US HRC steel futures are trading at $1,156 per short ton on the CME as of late June 2026, while spot benchmark levels tracked by TradingEconomics are at $1,195 per metric ton. This is the highest pricing environment since March 2023 and represents a roughly 35% increase year-over-year. The rally has been underway for 39 consecutive weeks, adding approximately $360/st.

The primary driver is supply discipline. US mills are running at capacity utilization rates in the mid-70% range — historically strong but deliberately below maximum to keep supply tight. CRU reported lead times extending for sheet and plate products, with service centers indicating that unexpected demand surges are difficult to source in the spot market. Nucor and US Steel have both signaled that mill discipline is an active strategy, not a production constraint.

Import compression has amplified the effect. Year-to-date 2025 flat-rolled imports (HRC, CRC, HDG) were down about 38% year-over-year, and that trend has continued into 2026 under the current tariff regime. Reduced import availability means domestic mills control a larger share of supply, reinforcing their pricing power.

New capacity is on the horizon but not yet online. US Steel's Big River 2 electric arc furnace (EAF) is advancing toward its 3 million ton per year target by end-2026. Nucor's new West Virginia sheet mill (3 million tons per year) is expected online by the end of the year. Market commentary warns of possible overcapacity if structural demand from data centers and construction fades in the later part of the decade.

Demand is supported by several structural factors: data center construction has reportedly tripled in three years, energy infrastructure spending is rising, and reshoring-driven manufacturing investment continues. The American Iron and Steel Institute projects 2026 US steel demand growth at approximately 1.8%, which is moderate but sufficient to absorb current production levels.

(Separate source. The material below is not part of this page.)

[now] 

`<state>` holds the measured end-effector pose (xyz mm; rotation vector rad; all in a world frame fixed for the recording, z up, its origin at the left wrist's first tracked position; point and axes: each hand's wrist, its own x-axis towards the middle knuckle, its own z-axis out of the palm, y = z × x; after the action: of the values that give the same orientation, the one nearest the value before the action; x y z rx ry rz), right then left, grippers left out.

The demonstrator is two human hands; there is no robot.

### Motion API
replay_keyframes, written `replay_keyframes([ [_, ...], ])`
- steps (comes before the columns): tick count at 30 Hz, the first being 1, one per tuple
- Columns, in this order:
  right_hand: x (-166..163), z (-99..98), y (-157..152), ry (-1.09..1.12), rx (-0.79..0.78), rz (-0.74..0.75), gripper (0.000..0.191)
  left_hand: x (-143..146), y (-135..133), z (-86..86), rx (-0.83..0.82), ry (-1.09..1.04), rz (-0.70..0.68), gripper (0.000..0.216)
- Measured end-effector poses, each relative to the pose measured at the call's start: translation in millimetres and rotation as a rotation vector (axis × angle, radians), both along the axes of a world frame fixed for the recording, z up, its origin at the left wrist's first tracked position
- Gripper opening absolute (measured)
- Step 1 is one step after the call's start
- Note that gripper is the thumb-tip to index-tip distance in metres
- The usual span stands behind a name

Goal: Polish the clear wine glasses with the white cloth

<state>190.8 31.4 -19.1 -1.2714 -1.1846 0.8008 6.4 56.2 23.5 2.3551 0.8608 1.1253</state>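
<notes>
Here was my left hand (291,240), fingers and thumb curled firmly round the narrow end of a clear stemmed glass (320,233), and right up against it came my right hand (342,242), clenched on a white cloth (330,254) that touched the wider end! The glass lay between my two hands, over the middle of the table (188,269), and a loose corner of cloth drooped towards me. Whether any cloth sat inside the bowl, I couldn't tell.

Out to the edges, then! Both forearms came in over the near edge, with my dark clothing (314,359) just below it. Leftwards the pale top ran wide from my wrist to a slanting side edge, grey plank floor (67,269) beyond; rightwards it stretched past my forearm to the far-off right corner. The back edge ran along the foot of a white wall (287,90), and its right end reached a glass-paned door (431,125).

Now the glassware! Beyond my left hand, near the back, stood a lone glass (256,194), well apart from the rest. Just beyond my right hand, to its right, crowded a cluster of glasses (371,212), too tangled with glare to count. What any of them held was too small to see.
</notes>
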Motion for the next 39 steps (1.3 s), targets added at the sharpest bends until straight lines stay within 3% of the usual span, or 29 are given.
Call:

What this means for buyers

The market is as tight as it has been since 2023. Lead times are extended and spot tons are hard to find. If you have a steel requirement for Q3-Q4 2026, negotiate contract tonnage now rather than relying on spot availability later in the year. The wild card is the new EAF capacity coming online by end-2026 — if you can structure a mid-2027 contract with volume flexibility, you may be able to capture lower pricing once Big River 2 and Nucor WV ramp up. Watch the import data: a sudden increase in import permits would be the first sign the rally is peaking.